Uninformed Pantsing

on Jun 26, 2017 by Michael Rupured

Writing fiction was missing from my formal education. Discussions about the novels and short stories we read in school revolved around major themes, symbolism, and meaning — not how to craft a story. Or maybe I just forgot. Either way, I consider myself a self-taught author.

I make my stories up as I go along. Writers call it pantsing. Based on my recent epiphany, I’d call my old process “uninformed pantsing.” Rather than the main character’s journey, my stories revolve around an event (or series of events) with a cast of characters to show how things play out. Sometimes, it worked. More often, it did not — especially lately.

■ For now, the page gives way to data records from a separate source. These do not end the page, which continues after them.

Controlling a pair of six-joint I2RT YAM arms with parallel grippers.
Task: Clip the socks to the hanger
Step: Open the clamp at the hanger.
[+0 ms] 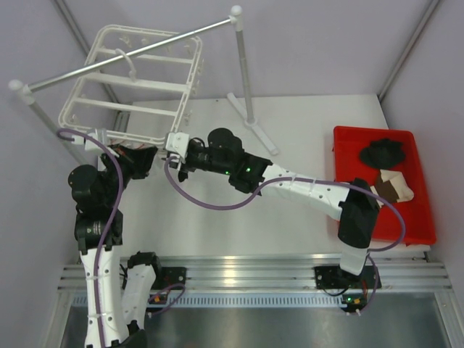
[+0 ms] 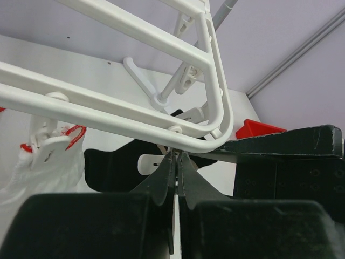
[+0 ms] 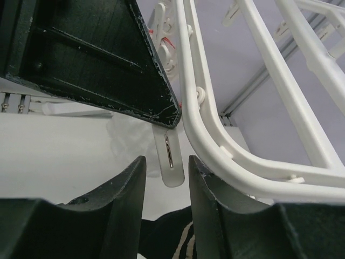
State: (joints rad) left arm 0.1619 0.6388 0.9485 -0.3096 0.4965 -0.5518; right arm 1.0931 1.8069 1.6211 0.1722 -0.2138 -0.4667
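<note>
Left claw [image 2: 176, 157]: pinched together, tips below hanger [image 2: 216, 81].
Right claw [image 3: 167, 162]: tips stood apart; grip I couldn't tell.
Sock [image 3: 175, 237]: black, white stripes, between its fingers.

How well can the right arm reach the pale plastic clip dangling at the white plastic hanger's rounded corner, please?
Likely yes: the clip hangs between the right gripper's open fingers, with nothing in the way.

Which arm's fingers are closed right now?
The left gripper: its fingers press together by a corner of the hanger, while the right gripper has its fingers apart, a clip between them.
</note>
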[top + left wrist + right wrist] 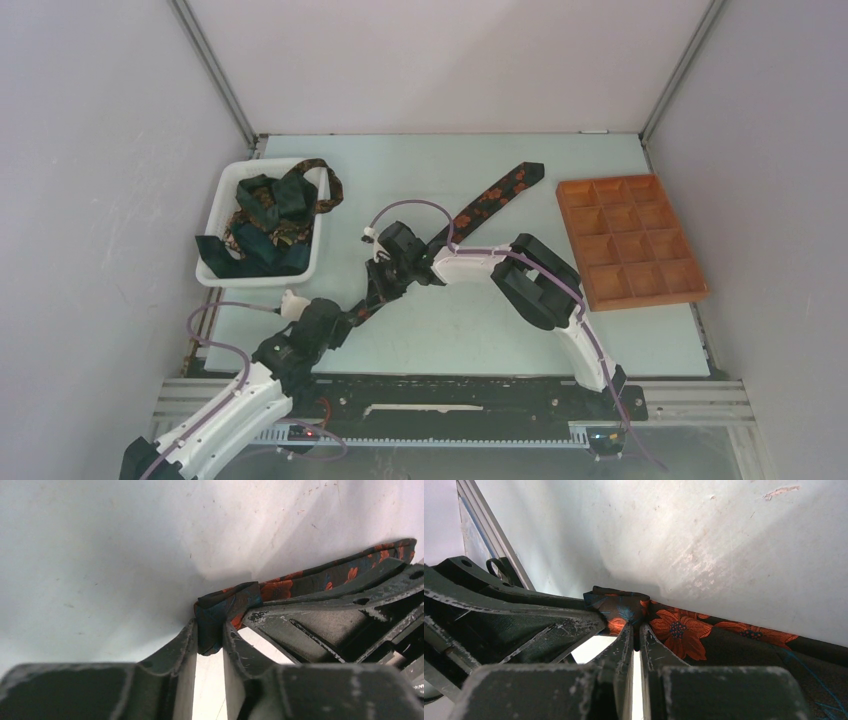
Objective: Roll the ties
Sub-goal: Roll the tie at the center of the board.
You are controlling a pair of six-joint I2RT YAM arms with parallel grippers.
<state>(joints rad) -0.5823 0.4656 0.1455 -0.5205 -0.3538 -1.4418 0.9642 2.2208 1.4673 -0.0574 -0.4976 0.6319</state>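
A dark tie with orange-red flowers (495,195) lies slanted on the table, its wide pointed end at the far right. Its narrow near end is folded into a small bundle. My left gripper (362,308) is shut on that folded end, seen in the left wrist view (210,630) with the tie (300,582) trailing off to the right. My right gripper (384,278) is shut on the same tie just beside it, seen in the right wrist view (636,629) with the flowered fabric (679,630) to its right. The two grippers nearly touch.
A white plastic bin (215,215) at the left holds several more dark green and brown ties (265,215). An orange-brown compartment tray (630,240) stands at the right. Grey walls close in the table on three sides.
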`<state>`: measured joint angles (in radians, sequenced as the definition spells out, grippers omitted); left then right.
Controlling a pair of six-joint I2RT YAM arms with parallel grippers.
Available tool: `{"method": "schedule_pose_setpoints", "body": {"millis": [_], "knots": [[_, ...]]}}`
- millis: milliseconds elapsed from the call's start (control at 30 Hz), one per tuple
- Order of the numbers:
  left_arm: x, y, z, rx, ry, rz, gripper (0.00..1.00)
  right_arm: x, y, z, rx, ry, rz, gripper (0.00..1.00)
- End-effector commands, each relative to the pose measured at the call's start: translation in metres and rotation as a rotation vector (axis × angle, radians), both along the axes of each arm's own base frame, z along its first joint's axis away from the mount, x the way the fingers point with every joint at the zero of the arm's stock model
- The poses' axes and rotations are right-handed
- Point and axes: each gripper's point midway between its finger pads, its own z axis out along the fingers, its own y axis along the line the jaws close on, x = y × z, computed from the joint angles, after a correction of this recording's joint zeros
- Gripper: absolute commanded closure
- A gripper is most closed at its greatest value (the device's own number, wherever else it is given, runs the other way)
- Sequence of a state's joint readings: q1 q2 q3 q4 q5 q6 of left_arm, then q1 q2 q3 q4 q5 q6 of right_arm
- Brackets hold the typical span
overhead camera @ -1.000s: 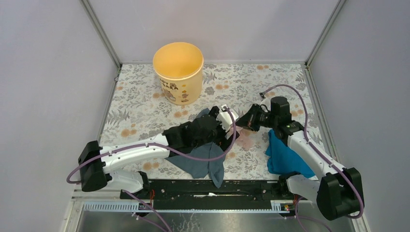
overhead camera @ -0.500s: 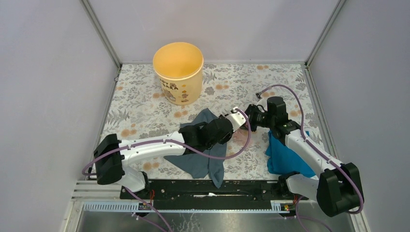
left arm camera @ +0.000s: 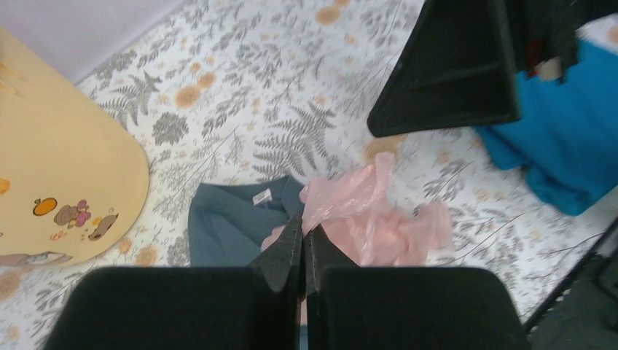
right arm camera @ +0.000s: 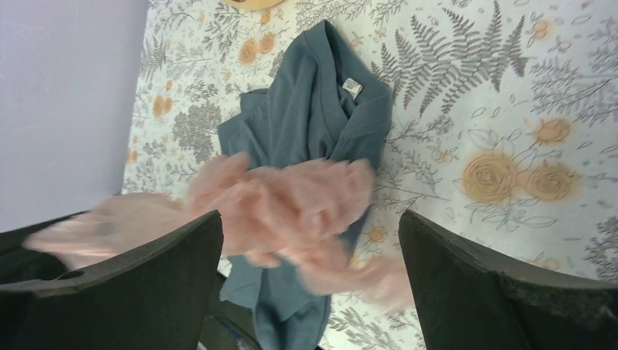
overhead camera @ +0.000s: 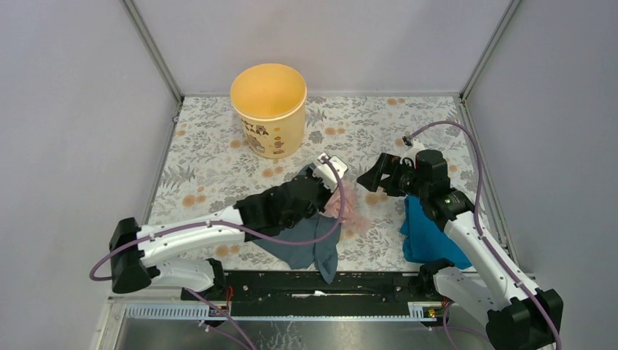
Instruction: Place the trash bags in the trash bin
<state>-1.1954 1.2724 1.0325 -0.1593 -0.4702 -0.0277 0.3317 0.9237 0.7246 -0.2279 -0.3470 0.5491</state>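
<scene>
The trash bag (overhead camera: 345, 204), a crumpled pale pink film, hangs over the floral table just right of the grey-blue cloth (overhead camera: 306, 242). My left gripper (overhead camera: 329, 195) is shut on the bag's near edge; in the left wrist view the jaws (left arm camera: 302, 230) are pressed together with pink film (left arm camera: 372, 215) spilling out ahead of them. My right gripper (overhead camera: 370, 177) stands open just right of the bag. In the right wrist view the blurred bag (right arm camera: 291, 200) lies between its wide-apart fingers (right arm camera: 153, 284) without being pinched. The trash bin (overhead camera: 268, 109), a yellow-orange bucket, stands upright at the back left.
A bright blue cloth (overhead camera: 426, 235) lies under the right forearm near the table's right edge. The grey-blue cloth (right arm camera: 313, 124) spreads beneath the bag toward the front rail (overhead camera: 313, 286). Metal posts and lilac walls enclose the table on three sides.
The left gripper reached right, shut on the pink bag and drew back left with it. The right gripper opened, let the bag go and shifted slightly right.
</scene>
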Motion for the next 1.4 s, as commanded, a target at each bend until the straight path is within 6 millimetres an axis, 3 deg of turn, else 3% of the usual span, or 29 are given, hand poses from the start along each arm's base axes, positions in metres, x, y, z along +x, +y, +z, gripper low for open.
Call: {"method": "schedule_pose_setpoints", "body": {"millis": [0, 100, 167, 267, 333, 533, 700, 967, 1133, 1167, 1233, 1367], "knots": [[-0.005, -0.005, 0.049, -0.215, -0.045, -0.035, 1.0, 0.004, -0.005, -0.018, -0.091, -0.059, 0.048, 0.03], [-0.005, 0.002, 0.059, -0.25, -0.056, -0.019, 1.0, -0.003, 0.012, -0.015, -0.007, -0.14, 0.146, 0.03], [-0.007, 0.005, 0.06, -0.26, -0.054, -0.02, 1.0, -0.012, 0.031, -0.002, 0.106, -0.216, 0.253, 0.02], [-0.008, 0.007, 0.064, -0.277, -0.052, -0.018, 1.0, -0.031, 0.054, 0.015, 0.279, -0.261, 0.391, 0.0], [-0.005, 0.011, 0.069, -0.289, -0.061, 0.01, 1.0, -0.048, 0.061, 0.014, 0.343, -0.276, 0.459, 0.0], [0.002, 0.028, 0.083, -0.336, -0.096, 0.092, 1.0, -0.059, 0.056, -0.01, 0.314, -0.208, 0.448, 0.0], [0.001, 0.033, 0.09, -0.37, -0.1, 0.099, 1.0, -0.074, 0.071, -0.024, 0.333, -0.159, 0.488, 0.0], [0.002, 0.041, 0.097, -0.403, -0.105, 0.111, 1.0, -0.063, 0.078, -0.045, 0.259, -0.157, 0.474, 0.0], [0.005, 0.049, 0.103, -0.439, -0.106, 0.127, 1.0, -0.062, 0.095, -0.039, 0.311, -0.168, 0.524, 0.03], [0.006, 0.052, 0.105, -0.447, -0.109, 0.136, 1.0, -0.063, 0.099, -0.039, 0.323, -0.165, 0.532, 0.07], [0.01, 0.059, 0.109, -0.459, -0.122, 0.164, 1.0, -0.061, 0.102, -0.04, 0.336, -0.14, 0.522, 0.25], [0.021, 0.099, 0.122, -0.484, -0.192, 0.33, 1.0, -0.043, 0.085, -0.061, 0.219, -0.06, 0.353, 0.86]]}}
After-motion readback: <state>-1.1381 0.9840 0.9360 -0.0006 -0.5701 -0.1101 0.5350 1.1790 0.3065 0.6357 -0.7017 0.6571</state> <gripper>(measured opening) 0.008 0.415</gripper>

After my epiphany about the central role of the main character and armed with the three act structure and a character profile template, I was ready to tackle my next novel. Instead of the trilogy loosely based on my unpublished memoir or another Philip Potter story, I decided to start with a clean slate.

Among my abandoned manuscripts are two failed attempts at writing the first Luke Tanner mystery. The stories are plagued with problems, but the setting and Luke’s backstory appeal to me. The third time is the charm, right?

Identifying Luke’s big conflict was the first step. Either I’m making this more complicated than it needs to be or I still don’t get it. After much thought, I finally wrote something down and proceeded to step two.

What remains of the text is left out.